▸ EXERCISE REQUIREMENTS:
Count the lines of the records below that hold the word "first", and give only the number.

Records from a data source:
*****
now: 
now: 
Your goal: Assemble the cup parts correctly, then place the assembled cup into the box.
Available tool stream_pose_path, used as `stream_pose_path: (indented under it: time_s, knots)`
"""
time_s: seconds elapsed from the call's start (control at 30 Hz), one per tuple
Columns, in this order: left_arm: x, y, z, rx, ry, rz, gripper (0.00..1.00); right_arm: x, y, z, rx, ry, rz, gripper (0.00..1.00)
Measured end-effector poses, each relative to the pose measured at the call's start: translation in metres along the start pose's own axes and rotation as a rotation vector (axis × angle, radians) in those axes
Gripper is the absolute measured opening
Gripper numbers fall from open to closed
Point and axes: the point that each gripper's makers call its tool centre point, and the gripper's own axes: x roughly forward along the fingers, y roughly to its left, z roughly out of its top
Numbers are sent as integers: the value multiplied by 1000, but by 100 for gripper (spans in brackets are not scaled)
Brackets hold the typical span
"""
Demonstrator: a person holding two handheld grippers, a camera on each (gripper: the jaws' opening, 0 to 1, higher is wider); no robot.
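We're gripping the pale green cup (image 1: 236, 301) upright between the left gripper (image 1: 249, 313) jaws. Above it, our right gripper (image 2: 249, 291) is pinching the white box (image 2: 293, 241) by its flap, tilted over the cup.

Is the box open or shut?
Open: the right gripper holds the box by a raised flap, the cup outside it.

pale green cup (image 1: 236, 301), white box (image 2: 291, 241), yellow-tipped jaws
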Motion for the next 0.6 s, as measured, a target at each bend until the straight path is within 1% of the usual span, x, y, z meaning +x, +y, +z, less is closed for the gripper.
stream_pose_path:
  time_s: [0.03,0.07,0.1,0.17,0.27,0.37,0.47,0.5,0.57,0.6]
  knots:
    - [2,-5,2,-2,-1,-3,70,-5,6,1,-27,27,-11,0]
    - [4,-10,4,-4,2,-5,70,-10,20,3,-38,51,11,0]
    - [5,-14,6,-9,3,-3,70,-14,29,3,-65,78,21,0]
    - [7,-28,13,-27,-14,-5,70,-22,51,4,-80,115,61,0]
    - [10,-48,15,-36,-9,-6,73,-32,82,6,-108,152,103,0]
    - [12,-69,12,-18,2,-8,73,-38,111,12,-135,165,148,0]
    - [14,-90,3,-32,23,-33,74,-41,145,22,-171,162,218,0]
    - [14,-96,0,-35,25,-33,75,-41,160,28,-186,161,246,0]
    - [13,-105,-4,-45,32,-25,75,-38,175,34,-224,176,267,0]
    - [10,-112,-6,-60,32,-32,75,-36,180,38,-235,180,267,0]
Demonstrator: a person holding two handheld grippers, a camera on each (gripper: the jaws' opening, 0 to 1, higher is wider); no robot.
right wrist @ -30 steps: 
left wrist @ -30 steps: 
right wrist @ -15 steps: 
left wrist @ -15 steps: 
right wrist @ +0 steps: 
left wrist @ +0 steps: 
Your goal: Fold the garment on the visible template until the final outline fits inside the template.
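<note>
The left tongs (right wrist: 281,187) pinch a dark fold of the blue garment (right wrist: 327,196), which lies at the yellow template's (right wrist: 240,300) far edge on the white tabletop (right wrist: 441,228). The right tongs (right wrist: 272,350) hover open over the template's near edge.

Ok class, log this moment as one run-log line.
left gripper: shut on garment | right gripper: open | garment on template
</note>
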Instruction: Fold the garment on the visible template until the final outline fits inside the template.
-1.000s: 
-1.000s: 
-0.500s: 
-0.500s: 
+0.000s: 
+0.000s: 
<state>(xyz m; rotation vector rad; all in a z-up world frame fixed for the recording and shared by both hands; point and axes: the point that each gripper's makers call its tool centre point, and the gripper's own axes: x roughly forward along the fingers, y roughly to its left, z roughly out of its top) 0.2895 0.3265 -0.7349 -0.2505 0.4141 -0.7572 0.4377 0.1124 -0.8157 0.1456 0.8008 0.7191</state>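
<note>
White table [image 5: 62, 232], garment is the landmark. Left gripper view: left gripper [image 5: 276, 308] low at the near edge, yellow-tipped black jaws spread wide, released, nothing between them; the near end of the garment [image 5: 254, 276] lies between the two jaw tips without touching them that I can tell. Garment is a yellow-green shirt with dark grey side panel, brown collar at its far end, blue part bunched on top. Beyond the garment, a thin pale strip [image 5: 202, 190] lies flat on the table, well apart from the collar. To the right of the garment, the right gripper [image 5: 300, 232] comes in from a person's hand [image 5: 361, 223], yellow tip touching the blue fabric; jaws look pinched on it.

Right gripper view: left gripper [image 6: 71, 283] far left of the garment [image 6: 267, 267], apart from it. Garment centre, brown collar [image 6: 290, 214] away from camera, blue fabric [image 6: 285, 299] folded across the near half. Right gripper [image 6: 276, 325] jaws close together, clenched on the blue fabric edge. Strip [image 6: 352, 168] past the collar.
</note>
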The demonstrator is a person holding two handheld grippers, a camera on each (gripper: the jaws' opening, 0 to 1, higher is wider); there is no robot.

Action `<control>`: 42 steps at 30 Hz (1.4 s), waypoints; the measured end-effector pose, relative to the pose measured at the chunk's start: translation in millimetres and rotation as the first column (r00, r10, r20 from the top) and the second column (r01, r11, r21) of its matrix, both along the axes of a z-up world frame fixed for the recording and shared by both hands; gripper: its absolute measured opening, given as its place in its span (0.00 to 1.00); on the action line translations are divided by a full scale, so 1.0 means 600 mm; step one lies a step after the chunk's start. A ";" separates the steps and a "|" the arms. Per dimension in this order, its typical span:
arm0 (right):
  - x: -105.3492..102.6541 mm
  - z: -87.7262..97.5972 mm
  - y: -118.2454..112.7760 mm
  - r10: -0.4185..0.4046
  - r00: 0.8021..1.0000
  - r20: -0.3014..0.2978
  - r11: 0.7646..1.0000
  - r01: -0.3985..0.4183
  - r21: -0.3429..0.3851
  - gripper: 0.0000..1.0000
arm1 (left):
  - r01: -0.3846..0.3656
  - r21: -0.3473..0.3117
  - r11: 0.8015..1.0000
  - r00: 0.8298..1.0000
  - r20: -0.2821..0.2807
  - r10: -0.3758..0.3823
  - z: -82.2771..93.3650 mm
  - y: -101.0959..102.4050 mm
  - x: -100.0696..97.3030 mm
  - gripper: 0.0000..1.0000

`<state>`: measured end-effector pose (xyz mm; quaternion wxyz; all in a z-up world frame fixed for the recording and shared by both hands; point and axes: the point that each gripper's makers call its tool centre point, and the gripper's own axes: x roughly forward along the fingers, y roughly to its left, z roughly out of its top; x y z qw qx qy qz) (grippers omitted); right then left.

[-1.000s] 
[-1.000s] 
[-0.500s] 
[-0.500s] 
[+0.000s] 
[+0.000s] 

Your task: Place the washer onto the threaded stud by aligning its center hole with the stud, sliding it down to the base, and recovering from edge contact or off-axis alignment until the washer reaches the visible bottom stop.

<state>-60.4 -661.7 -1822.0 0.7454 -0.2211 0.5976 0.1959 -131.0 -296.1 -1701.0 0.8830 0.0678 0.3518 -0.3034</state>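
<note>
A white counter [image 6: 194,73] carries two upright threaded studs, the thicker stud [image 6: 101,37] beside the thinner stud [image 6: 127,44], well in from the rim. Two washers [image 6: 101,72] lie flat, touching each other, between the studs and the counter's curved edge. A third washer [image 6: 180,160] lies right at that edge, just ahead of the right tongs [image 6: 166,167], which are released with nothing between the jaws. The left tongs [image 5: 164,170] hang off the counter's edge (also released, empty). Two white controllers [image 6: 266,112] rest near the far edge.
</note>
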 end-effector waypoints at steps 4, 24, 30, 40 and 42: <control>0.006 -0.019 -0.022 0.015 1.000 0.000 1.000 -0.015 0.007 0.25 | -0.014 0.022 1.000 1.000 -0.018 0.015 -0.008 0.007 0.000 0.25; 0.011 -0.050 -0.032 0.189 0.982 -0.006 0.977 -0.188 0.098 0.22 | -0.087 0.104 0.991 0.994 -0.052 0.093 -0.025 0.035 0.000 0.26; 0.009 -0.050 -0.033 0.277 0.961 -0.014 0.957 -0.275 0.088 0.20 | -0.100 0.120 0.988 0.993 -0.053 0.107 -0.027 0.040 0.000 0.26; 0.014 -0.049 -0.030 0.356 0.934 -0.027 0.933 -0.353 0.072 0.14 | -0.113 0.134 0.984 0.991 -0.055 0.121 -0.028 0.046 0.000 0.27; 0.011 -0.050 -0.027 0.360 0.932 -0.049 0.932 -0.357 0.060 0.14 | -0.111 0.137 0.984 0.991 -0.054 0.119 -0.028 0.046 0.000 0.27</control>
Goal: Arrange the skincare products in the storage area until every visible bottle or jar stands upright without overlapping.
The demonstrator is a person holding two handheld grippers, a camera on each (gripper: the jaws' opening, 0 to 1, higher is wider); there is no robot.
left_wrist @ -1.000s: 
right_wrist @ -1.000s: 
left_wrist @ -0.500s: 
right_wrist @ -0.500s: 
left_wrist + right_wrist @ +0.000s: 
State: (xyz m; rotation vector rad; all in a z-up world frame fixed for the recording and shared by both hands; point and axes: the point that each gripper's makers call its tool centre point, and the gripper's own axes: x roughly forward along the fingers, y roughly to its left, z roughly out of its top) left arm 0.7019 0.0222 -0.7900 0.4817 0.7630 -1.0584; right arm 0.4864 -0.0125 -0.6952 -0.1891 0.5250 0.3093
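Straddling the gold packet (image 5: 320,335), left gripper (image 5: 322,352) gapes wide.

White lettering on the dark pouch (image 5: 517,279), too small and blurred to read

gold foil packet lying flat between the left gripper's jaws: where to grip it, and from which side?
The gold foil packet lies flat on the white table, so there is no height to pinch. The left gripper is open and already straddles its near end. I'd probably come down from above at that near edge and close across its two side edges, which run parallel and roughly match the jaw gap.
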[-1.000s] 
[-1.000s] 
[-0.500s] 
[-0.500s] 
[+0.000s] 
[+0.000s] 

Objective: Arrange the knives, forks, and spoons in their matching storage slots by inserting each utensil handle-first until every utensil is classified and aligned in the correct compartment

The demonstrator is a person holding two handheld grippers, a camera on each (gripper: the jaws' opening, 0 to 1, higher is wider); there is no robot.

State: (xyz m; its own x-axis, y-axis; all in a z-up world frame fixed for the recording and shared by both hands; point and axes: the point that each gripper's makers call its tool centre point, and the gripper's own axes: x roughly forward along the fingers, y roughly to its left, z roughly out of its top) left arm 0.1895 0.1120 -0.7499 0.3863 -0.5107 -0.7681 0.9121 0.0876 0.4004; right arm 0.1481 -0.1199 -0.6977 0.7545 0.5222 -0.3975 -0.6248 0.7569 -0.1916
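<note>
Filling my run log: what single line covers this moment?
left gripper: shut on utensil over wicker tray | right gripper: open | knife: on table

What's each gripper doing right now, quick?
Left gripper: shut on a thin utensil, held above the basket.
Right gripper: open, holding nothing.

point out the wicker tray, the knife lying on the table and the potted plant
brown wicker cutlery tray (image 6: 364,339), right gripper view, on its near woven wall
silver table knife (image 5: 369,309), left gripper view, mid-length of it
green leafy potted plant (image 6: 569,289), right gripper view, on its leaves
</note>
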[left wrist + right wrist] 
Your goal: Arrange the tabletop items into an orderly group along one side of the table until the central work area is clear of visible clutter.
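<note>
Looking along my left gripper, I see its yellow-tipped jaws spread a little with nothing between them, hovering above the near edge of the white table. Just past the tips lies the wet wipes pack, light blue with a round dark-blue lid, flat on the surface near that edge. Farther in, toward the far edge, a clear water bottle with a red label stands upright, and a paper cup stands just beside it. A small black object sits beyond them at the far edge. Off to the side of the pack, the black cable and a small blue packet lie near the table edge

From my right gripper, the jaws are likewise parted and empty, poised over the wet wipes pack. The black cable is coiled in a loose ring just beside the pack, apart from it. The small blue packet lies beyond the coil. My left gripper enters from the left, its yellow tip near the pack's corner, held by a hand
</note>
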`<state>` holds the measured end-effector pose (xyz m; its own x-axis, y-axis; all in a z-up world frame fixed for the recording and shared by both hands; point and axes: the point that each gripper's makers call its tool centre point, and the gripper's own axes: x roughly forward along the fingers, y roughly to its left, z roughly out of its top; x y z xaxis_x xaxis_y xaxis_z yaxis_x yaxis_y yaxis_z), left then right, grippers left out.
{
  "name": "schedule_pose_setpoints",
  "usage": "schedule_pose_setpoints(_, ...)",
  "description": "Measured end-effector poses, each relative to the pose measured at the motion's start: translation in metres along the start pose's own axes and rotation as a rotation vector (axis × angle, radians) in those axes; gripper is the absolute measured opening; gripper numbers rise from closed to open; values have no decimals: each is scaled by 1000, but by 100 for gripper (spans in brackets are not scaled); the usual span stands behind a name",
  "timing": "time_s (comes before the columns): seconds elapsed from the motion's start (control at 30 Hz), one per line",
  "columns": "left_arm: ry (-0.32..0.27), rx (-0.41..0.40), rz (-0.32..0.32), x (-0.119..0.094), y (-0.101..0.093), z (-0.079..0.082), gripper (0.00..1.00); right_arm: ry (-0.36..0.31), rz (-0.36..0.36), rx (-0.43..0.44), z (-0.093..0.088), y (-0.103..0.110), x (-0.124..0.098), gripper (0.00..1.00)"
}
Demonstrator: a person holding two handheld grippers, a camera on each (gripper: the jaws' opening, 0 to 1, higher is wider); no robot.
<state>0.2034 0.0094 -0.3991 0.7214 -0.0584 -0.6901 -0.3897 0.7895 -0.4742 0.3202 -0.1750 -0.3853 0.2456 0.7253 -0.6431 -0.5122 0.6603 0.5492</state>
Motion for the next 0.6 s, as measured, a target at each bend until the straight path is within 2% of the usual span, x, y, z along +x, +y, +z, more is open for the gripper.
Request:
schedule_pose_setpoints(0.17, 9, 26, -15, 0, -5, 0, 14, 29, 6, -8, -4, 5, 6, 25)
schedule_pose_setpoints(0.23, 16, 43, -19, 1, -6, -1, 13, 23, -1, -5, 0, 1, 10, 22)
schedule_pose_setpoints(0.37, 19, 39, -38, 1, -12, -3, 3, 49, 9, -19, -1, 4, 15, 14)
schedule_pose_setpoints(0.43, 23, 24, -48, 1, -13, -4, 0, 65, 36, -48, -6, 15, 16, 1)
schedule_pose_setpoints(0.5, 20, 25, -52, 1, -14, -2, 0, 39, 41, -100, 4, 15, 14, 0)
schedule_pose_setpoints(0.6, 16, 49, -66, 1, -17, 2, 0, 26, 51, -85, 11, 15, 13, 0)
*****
▸ RESULT OF THE TASK:
2